If We Were Starting Fresh
We would put the ocean on the homepage. Not as a background image behind a product grid, but as the opening experience — the Atlantic, the Cornish coast, the reality of cold-water surfing that the brand was built for. The first five seconds should tell a visitor that this is not another outdoor clothing shop. This is a brand that comes from a specific place, solves a specific problem and was founded by a surfer who could not find what he needed.
Sustainability should be woven into the product pages, not compartmentalised. Every jacket, every fleece, every base layer has a material story — where the recycled polyester comes from, how the merino is sourced, what the environmental footprint looks like. That information should sit alongside the price and the size guide, not on a separate page that most customers will never visit.

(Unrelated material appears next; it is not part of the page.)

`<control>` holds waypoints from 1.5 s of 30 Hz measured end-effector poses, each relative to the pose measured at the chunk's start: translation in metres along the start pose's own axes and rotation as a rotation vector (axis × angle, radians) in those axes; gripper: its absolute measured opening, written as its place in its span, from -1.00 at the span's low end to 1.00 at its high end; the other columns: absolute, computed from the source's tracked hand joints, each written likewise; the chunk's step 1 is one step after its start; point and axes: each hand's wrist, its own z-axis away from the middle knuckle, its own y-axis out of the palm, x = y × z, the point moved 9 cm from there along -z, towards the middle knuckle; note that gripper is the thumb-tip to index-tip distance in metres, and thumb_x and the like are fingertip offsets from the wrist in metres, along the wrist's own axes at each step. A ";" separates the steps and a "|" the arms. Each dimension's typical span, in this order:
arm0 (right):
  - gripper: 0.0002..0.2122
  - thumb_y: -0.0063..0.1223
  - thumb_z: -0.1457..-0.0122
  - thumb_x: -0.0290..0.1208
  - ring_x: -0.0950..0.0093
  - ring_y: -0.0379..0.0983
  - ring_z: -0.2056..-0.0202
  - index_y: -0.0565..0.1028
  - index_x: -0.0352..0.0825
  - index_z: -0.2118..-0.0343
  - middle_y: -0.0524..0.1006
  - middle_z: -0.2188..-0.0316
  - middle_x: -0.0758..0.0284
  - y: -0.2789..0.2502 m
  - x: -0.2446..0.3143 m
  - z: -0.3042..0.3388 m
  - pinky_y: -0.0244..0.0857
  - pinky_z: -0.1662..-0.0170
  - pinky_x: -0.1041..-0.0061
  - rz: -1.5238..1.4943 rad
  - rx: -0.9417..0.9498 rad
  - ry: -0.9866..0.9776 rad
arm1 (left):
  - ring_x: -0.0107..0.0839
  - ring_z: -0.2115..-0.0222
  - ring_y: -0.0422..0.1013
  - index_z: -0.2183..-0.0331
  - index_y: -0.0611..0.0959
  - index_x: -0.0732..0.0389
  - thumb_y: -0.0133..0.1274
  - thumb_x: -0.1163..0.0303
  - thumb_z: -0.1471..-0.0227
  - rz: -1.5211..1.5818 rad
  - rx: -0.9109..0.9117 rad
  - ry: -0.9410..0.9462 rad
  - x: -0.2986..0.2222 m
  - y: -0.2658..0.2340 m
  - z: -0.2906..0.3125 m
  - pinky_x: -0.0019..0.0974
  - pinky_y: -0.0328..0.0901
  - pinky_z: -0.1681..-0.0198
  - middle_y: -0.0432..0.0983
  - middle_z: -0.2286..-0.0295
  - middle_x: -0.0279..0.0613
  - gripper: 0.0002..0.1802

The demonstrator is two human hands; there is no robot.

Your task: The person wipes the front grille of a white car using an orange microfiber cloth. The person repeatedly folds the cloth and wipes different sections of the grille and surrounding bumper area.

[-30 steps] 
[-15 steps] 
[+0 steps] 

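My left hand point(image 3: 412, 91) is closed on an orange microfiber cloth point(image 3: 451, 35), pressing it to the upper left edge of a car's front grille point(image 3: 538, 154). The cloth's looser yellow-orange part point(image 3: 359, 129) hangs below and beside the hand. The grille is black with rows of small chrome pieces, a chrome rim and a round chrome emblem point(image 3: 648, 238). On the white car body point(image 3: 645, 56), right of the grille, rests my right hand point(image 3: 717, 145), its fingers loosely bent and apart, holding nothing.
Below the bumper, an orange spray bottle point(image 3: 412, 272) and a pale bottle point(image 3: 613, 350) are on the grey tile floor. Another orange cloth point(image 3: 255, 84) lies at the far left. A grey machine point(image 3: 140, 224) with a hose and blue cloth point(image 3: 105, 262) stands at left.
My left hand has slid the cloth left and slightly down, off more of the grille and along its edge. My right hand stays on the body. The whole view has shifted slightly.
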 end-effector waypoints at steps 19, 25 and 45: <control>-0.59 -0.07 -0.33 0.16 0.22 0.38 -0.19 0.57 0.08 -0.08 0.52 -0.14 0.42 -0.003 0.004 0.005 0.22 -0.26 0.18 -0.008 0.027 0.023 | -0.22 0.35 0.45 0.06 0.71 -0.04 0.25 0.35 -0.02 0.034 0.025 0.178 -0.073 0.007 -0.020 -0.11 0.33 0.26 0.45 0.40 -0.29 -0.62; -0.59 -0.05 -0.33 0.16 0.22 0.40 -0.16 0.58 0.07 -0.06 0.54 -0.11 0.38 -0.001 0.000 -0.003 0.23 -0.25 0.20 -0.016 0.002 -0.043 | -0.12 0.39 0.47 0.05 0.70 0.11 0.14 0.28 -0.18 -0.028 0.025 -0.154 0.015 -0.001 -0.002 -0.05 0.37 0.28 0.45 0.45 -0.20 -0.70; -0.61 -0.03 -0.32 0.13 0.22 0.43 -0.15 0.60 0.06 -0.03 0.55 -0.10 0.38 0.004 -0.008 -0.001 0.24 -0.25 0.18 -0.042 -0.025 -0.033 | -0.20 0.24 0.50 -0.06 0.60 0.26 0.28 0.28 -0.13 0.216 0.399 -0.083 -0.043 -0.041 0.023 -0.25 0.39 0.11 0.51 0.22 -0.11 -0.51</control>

Tom Kay’s founding story should be visible from the homepage. Not as a corporate history, but as a living narrative — the surf shop in St Agnes, the first prototypes, the reason this brand exists. Patagonia made Yvon Chouinard’s story synonymous with the brand. Finisterre has the same opportunity with a founder who is still actively shaping the business.
Cornwall should be a texture that runs through the entire digital experience — in the photography, in the language, in the way the stores are presented. The St Ives store page already does this well. The question is why the rest of the site does not follow its lead. When your brand is named after a shipping forecast area, the sea should be inescapable.